* _What you will do_: The listing below is to be given again in full and word for word, without its images.
☆ ☆ ☆ ☆ ☆ ☆ ☆
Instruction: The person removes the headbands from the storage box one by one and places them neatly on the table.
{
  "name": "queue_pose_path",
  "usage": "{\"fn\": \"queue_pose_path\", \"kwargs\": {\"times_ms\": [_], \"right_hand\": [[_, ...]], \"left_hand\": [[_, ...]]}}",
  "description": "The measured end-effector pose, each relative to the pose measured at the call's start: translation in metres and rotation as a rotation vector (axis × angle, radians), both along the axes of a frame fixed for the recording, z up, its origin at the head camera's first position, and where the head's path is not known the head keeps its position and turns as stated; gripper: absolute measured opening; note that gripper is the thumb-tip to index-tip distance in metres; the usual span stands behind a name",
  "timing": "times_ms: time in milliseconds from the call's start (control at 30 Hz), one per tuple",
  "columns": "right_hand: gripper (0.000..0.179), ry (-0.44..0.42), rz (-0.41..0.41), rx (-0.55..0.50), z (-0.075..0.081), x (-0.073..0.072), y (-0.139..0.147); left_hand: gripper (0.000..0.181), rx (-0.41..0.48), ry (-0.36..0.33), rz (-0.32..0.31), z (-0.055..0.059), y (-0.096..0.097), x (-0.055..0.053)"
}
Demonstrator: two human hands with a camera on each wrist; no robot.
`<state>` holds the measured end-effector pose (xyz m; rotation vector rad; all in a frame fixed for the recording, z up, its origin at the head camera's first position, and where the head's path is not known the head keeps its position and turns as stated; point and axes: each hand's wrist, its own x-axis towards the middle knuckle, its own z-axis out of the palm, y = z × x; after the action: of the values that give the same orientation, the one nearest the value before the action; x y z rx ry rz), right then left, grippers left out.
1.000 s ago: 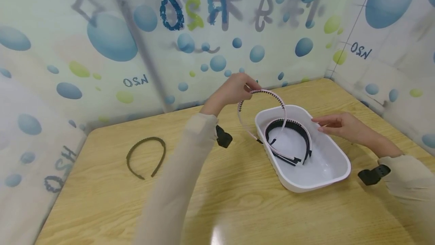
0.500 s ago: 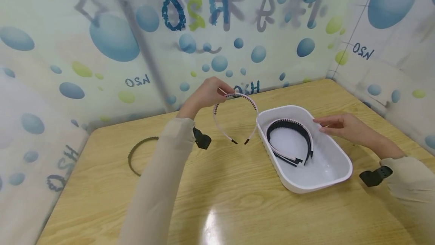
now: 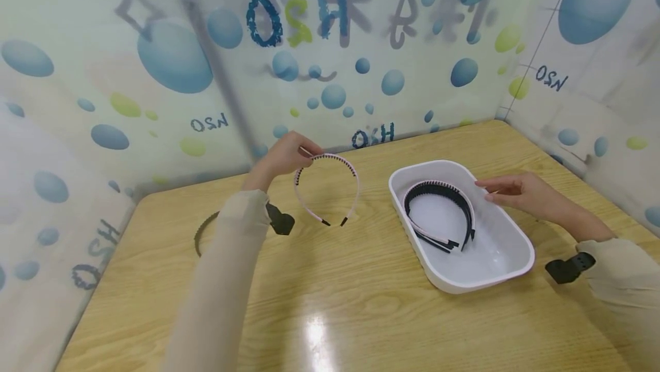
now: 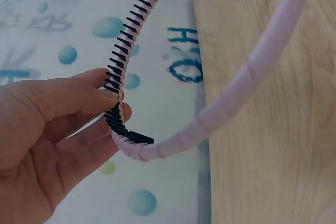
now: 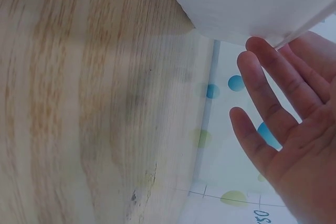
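Note:
My left hand (image 3: 286, 154) pinches the top of a thin pink headband (image 3: 356, 180) with black comb teeth, holding it above the table. In the left wrist view, thumb and fingers grip the toothed band, whose black-tipped ends point downward in the head view. At the right stands a white plastic tub (image 3: 495, 263). Inside it lie several nested headbands, a pink one (image 3: 466, 203) and black ones (image 3: 440, 190) among them. My right hand (image 3: 531, 200) holds the tub's right rim lightly between thumb and index finger; its other fingers extend outside the wall.
A dark headband (image 3: 203, 231) lies on the wooden table (image 3: 371, 314) at the left, mostly hidden behind my left sleeve (image 3: 211, 286). Patterned sheeting (image 3: 330, 74) with bubbles closes off the table's back and sides.
My left hand has carried the pink headband leftward from over the tub and somewhat lower. My left sleeve now covers more of the dark headband. The right hand stays at the tub's rim.

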<state>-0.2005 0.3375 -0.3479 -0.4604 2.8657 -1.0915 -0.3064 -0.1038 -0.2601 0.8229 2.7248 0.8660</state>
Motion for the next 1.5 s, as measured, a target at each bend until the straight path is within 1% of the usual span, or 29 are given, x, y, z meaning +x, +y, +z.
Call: {"fn": "queue_pose_path", "kwargs": {"times_ms": [167, 433, 567, 800, 967, 1033, 1133, 1233, 1333, 1433, 1500], "right_hand": [[0.036, 0.001, 0.007, -0.005, 0.0, 0.0, -0.001], [0.036, 0.001, 0.009, -0.003, 0.0, 0.0, 0.0], [0.036, 0.002, 0.004, 0.002, 0.001, 0.0, 0.0], [0.036, 0.005, 0.005, -0.011, -0.001, -0.001, 0.001], [0.036, 0.005, 0.006, -0.011, 0.0, 0.0, 0.001], [0.036, 0.002, 0.007, -0.009, 0.0, 0.0, 0.001], [0.036, 0.001, 0.011, -0.007, 0.0, 0.0, 0.0], [0.037, 0.0, 0.005, 0.002, 0.001, 0.0, 0.0], [0.037, -0.002, -0.002, 0.013, 0.002, 0.0, -0.001], [0.037, -0.004, 0.001, 0.015, 0.002, 0.0, -0.001], [0.037, -0.003, 0.004, 0.01, 0.001, 0.0, 0.0]], "left_hand": [[0.029, -0.017, -0.014, 0.027, -0.009, -0.02, -0.003], [0.028, -0.036, -0.029, 0.044, -0.023, -0.05, -0.005], [0.028, -0.035, -0.028, 0.037, -0.029, -0.061, -0.006], [0.028, -0.027, -0.067, 0.022, -0.037, -0.073, -0.003], [0.029, -0.044, -0.086, 0.032, -0.042, -0.081, 0.001], [0.029, -0.06, -0.081, 0.039, -0.045, -0.083, 0.001], [0.03, -0.058, -0.075, 0.036, -0.051, -0.087, 0.0], [0.03, -0.04, -0.065, 0.011, -0.057, -0.091, -0.001], [0.03, -0.029, -0.069, 0.0, -0.061, -0.093, -0.002], [0.031, -0.039, -0.089, 0.011, -0.065, -0.094, -0.003], [0.031, -0.054, -0.1, 0.028, -0.068, -0.095, -0.003]]}}
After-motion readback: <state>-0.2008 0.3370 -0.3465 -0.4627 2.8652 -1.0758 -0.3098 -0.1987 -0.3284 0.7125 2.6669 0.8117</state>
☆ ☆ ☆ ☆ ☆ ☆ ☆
* _Answer to this task_:
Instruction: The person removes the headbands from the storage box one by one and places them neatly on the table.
{
  "name": "queue_pose_path",
  "usage": "{\"fn\": \"queue_pose_path\", \"kwargs\": {\"times_ms\": [_], \"right_hand\": [[_, ...]], \"left_hand\": [[_, ...]]}}",
  "description": "The measured end-effector pose, each relative to the pose measured at the call's start: translation in metres and rotation as a rotation vector (axis × angle, radians), both along the axes of a frame fixed for the recording, z up, its origin at the head camera's first position, and where the head's path is not known the head keeps its position and turns as stated; gripper: absolute measured opening; note that gripper is the thumb-tip to index-tip distance in metres; the usual span stands behind a name",
  "timing": "times_ms: time in milliseconds from the call's start (control at 30 Hz), one per tuple",
  "columns": "right_hand: gripper (0.000..0.179), ry (-0.44..0.42), rz (-0.41..0.41), rx (-0.55..0.50), z (-0.075..0.081), x (-0.073..0.072), y (-0.139..0.147); left_hand: gripper (0.000..0.181), rx (-0.41..0.48), ry (-0.36..0.33), rz (-0.32..0.31), z (-0.055..0.059), y (-0.096..0.097), x (-0.055..0.053)"
}
Demonstrator: two human hands with a camera on each wrist; no robot.
`<state>` holds the measured end-effector pose (xyz m; rotation vector rad; all in a frame fixed for the recording, z up, its origin at the head camera's first position, and where the head's path is not known the head keeps its position and turns as stated; point and axes: each hand's wrist, its own x-axis towards the middle knuckle, its own z-axis out of the palm, y = z × x; after the action: of the values that give the same orientation, the one nearest the value before the action; x y z rx ry rz), right then left, grippers left out.
1.000 s ago: 
0.500 s ago: 
now: 
now: 
now: 
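Note:
My left hand (image 3: 286, 154) pinches the top of a thin pink headband (image 3: 356, 180) with black comb teeth, holding it above the table. In the left wrist view, thumb and fingers grip the toothed band, whose black-tipped ends point downward in the head view. At the right stands a white plastic tub (image 3: 495, 263). Inside it lie several nested headbands, a pink one (image 3: 466, 203) and black ones (image 3: 440, 190) among them. My right hand (image 3: 531, 200) holds the tub's right rim lightly between thumb and index finger; its other fingers extend outside the wall.
A dark headband (image 3: 203, 231) lies on the wooden table (image 3: 371, 314) at the left, mostly hidden behind my left sleeve (image 3: 211, 286). Patterned sheeting (image 3: 330, 74) with bubbles closes off the table's back and sides.
My left hand has carried the pink headband leftward from over the tub and somewhat lower. My left sleeve now covers more of the dark headband. The right hand stays at the tub's rim.
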
<state>-0.2005 0.3375 -0.3479 -0.4604 2.8657 -1.0915 -0.3064 -0.1038 -0.2601 0.8229 2.7248 0.8660</state>
Motion for the next 1.5 s, as measured, a target at each bend until the straight path is within 1% of the usual span, or 29 are given, x, y, z meaning +x, +y, +z.
Call: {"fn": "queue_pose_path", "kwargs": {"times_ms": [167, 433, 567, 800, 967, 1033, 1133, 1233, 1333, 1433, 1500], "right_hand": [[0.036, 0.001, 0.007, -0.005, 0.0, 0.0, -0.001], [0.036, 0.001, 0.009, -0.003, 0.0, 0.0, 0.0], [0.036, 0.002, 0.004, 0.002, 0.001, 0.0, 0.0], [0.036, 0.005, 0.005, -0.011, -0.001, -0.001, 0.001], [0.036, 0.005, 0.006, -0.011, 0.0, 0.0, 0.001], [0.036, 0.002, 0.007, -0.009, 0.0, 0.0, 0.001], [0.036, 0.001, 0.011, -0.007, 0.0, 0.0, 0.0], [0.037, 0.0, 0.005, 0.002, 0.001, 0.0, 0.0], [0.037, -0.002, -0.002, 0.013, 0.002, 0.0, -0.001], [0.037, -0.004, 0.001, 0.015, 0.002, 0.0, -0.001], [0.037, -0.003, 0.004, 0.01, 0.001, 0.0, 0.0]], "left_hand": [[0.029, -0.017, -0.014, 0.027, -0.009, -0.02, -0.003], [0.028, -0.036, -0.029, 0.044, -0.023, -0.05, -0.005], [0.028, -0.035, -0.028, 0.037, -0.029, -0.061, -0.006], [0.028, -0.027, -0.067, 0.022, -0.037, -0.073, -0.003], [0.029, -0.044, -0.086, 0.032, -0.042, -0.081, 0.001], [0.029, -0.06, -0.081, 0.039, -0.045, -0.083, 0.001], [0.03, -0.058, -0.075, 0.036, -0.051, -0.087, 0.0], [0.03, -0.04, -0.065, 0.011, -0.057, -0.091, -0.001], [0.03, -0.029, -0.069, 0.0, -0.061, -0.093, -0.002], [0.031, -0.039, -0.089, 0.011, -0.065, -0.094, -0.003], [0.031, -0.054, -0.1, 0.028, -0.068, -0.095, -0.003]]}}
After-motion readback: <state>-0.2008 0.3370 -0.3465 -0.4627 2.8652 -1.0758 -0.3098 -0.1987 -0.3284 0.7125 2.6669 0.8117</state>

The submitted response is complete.